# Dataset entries
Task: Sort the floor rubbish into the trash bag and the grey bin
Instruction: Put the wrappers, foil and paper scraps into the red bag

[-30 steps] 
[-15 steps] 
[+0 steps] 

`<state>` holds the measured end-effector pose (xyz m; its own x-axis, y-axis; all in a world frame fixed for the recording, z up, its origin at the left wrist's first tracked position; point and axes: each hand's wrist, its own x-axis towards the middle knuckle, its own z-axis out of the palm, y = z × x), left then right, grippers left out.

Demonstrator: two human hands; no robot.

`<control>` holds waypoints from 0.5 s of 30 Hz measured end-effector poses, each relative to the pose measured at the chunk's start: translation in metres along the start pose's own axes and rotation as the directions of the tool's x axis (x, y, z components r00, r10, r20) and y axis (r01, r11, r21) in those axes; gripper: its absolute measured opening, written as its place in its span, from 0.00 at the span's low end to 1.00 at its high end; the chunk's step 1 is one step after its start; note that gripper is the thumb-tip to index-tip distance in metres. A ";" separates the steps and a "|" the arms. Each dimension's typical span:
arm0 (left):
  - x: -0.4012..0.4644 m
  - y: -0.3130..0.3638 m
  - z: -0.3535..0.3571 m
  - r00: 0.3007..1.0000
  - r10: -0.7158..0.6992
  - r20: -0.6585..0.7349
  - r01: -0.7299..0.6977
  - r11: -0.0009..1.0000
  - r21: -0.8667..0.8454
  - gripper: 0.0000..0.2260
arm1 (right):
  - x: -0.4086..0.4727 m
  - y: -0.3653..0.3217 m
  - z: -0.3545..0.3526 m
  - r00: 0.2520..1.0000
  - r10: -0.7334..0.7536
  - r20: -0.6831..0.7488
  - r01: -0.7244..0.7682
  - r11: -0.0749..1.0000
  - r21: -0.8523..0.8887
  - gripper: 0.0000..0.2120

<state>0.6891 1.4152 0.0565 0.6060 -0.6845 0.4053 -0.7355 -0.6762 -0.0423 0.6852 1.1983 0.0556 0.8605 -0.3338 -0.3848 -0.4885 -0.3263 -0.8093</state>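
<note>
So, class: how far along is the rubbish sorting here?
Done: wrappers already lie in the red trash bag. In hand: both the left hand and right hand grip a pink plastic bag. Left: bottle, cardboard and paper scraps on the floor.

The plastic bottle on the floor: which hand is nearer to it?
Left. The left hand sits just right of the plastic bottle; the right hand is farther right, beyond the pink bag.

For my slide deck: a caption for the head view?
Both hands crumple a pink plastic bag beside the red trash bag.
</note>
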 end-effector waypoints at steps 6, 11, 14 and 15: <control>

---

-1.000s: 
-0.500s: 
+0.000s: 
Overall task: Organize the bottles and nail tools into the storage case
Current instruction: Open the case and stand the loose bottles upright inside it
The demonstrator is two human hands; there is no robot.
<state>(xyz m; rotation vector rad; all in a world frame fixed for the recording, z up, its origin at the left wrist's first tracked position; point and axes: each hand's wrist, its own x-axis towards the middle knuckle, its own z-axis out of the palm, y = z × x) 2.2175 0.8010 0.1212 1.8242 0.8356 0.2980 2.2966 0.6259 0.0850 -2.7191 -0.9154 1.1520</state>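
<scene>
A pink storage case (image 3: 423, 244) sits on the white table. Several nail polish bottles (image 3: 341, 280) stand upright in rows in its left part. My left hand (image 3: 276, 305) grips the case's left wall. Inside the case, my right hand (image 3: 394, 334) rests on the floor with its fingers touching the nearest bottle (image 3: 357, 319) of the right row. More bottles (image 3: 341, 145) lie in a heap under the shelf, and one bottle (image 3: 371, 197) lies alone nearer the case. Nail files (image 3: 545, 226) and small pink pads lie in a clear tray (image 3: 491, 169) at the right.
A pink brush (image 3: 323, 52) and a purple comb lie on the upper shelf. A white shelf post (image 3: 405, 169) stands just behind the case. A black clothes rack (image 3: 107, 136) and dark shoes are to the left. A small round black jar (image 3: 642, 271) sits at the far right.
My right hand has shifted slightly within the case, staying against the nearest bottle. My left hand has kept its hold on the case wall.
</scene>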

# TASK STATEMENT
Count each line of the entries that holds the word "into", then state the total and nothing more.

# EXERCISE RESPONSE
3